TASK INSTRUCTIONS | Could you please count how many lines in the data below hold the string "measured"? Reply with only the number.

################

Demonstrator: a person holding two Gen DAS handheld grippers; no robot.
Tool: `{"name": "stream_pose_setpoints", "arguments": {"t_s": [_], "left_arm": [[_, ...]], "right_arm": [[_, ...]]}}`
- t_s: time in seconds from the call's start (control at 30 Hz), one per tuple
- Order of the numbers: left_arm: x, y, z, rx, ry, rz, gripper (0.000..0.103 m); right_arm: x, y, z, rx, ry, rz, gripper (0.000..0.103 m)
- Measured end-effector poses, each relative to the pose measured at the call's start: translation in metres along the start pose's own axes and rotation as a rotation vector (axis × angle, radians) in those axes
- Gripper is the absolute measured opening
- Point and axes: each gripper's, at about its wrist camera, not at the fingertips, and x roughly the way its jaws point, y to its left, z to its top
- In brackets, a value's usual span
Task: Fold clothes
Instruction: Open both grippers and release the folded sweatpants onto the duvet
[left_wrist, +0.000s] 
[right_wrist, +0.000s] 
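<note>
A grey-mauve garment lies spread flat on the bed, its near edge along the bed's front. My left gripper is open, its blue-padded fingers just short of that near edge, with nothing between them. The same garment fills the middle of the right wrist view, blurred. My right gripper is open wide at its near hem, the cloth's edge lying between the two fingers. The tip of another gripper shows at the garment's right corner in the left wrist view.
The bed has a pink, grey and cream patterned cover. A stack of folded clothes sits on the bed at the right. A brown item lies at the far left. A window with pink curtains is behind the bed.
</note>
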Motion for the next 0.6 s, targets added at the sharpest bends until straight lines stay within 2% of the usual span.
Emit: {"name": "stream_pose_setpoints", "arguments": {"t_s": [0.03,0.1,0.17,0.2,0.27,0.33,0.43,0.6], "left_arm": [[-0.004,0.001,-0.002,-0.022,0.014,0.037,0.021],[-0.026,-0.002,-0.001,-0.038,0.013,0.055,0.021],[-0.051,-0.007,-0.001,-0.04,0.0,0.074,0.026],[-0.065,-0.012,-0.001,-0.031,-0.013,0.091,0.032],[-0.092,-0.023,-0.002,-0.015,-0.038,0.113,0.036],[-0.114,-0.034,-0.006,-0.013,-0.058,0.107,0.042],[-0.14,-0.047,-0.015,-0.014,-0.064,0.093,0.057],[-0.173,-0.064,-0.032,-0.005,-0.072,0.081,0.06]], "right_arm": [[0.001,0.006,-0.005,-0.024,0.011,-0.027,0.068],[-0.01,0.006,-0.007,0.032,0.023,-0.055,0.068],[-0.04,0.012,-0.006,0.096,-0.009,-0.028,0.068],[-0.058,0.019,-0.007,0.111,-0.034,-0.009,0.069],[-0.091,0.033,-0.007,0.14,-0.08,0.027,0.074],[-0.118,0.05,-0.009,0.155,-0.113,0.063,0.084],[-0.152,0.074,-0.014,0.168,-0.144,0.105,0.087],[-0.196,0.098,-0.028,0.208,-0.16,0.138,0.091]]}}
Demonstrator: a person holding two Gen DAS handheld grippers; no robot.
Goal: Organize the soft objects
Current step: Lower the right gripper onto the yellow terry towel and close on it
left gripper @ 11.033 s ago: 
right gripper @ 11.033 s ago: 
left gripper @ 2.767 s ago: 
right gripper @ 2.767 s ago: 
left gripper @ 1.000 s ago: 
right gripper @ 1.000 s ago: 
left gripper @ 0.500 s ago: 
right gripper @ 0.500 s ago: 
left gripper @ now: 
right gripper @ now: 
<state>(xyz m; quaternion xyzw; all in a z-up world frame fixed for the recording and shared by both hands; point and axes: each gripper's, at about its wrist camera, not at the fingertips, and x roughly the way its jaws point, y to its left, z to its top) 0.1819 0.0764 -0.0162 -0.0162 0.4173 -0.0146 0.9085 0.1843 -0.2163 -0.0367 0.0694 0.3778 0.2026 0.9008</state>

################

SOLUTION BELOW | 2